What’s new about Pope Francis’ funeral?
The pope changed papal funeral rites. But that might not be what you think.
Much has been made in recent days of how Pope Francis simplified the papal funeral rites in advance of his own death. But whilst the revisions he made to the Ordo Exsequiarum Romani Pontificis last year are certainly significant, they appear, in the grand scheme of things, to be relatively subtle — representing in large part simple updates to a text last changed in 1998.

Since then there has been a new edition of the Roman Missal, and important changes to the constitution of the Roman Curia, which affect how a papal transition is to be conducted.
For a start, the third typical edition of the Roman Missal was published in 2002, and reissued with further minor changes in 2008.

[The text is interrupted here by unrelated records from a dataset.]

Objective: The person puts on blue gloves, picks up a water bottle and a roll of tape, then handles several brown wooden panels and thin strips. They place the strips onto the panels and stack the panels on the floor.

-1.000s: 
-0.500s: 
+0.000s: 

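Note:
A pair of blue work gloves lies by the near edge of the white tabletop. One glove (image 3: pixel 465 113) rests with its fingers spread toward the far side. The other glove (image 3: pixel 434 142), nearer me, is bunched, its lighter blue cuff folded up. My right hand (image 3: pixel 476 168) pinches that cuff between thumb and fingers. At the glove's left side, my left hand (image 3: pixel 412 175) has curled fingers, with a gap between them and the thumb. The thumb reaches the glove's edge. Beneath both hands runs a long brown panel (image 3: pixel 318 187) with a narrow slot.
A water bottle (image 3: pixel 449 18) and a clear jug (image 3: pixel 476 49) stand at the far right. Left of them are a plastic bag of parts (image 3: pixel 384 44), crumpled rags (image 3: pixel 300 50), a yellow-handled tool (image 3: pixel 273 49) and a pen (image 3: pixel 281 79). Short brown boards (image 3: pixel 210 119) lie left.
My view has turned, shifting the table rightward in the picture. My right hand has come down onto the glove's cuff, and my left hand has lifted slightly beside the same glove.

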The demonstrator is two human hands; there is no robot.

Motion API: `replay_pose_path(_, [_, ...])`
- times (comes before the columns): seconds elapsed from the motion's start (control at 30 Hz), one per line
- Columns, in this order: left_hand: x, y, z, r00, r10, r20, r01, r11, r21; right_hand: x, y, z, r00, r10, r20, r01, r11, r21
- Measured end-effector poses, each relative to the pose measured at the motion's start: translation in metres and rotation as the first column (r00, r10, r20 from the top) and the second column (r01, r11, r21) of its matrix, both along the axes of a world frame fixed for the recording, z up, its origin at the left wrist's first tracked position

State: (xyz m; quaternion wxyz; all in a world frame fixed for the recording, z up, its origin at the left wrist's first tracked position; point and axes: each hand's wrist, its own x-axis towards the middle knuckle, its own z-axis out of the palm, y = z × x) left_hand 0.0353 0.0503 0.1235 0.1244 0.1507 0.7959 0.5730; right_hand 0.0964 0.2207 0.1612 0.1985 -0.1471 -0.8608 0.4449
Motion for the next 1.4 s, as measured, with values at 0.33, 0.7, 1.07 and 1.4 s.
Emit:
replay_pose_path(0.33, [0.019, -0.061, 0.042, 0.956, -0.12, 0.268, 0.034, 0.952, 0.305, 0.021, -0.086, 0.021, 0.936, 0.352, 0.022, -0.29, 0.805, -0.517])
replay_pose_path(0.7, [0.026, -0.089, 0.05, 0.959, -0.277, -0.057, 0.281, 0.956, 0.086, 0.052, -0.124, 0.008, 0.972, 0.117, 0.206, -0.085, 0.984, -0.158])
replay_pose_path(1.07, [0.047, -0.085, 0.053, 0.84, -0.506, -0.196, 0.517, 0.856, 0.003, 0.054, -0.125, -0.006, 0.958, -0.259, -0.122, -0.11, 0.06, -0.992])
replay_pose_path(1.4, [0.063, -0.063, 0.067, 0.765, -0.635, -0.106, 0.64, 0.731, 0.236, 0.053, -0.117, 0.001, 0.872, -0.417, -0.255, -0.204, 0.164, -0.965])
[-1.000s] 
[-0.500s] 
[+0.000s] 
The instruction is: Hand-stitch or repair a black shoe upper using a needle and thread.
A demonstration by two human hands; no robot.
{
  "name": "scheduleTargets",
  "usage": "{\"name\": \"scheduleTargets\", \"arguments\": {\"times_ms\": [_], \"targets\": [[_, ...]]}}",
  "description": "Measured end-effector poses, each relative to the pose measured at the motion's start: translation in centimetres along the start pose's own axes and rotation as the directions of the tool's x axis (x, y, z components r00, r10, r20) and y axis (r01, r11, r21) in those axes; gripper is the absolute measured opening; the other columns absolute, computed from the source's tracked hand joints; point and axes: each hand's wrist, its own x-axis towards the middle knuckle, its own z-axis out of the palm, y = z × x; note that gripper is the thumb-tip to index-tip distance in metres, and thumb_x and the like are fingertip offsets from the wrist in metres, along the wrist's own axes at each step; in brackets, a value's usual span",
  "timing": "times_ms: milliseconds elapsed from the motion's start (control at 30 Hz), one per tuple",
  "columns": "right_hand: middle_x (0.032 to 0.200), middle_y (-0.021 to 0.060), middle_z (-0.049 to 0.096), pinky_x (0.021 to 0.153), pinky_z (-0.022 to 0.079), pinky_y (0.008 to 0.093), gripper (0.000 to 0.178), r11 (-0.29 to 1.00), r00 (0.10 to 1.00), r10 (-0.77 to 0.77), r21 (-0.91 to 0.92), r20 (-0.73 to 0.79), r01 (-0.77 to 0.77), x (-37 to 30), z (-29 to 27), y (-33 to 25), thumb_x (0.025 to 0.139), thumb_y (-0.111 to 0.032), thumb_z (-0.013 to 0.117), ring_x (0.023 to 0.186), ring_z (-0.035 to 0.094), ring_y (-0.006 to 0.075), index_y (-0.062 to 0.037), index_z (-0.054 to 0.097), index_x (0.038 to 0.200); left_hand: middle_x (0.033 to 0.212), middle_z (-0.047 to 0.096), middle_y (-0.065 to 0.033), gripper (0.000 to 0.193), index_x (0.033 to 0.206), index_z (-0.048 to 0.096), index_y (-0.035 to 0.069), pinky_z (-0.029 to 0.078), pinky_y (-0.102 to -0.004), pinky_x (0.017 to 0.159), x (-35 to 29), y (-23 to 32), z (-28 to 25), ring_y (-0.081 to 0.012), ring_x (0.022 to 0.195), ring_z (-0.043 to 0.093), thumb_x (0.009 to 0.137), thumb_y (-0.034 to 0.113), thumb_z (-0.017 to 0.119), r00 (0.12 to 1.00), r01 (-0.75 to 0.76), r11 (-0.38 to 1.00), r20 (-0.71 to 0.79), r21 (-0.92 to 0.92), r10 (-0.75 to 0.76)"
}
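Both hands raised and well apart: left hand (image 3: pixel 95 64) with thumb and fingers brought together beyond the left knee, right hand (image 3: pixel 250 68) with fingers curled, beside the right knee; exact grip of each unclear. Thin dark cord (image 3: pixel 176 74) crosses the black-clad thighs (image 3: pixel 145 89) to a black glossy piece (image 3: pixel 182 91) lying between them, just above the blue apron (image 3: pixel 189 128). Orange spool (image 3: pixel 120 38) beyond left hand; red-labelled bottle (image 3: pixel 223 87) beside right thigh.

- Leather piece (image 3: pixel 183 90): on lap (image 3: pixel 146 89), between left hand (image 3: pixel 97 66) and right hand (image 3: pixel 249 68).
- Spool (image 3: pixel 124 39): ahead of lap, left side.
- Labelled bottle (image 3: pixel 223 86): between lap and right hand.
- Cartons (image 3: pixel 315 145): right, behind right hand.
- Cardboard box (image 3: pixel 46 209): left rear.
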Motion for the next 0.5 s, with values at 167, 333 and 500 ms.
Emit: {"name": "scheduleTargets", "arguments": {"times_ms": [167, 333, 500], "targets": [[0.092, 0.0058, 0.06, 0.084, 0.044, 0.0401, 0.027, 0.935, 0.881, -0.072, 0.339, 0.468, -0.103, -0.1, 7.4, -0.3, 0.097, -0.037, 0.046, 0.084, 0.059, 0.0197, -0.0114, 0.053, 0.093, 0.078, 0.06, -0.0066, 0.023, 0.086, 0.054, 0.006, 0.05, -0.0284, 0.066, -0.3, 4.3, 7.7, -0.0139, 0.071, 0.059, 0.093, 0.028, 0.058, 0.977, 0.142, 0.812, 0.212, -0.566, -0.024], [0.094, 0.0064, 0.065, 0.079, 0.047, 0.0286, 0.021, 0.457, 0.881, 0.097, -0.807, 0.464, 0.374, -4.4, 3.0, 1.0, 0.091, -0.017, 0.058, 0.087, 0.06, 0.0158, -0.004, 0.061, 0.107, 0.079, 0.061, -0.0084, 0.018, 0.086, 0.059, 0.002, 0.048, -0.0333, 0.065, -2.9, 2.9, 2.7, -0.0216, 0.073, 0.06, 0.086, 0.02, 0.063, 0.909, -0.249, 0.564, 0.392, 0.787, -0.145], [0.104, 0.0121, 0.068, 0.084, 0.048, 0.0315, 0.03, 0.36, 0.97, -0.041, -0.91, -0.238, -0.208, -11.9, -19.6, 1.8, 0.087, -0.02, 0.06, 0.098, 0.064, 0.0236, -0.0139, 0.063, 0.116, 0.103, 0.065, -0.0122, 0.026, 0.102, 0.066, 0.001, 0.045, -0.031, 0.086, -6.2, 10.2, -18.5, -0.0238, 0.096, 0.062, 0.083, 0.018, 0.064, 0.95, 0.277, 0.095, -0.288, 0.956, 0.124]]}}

The previous edition of the funeral rites conformed to the 1975 missal, and so needed to be updated to reflect these later revisions.
The funeral of Pope Benedict XVI in 2023 already had to adapt the papal Ordo in view of his status as Pope Emeritus at the time of his death, but it also had to be accommodated to the current, 2008 edition of the Roman Missal.
The 2024 Ordo incorporates these changes into the liturgical book itself. It also updates the Latin texts to use the Nova Vulgata, which since 2001 has been the standard Latin text for scripture in the Roman Rite, and also revisions to the Litany of the Saints, so as to include additions to the General Roman Calendar made since 1998.
Second, the changes made by Pope Francis to the constitution of the Roman Curia, in his 2022 apostolic constitution Praedicate Evangelium, required some modest emendation of the papal funeral rites.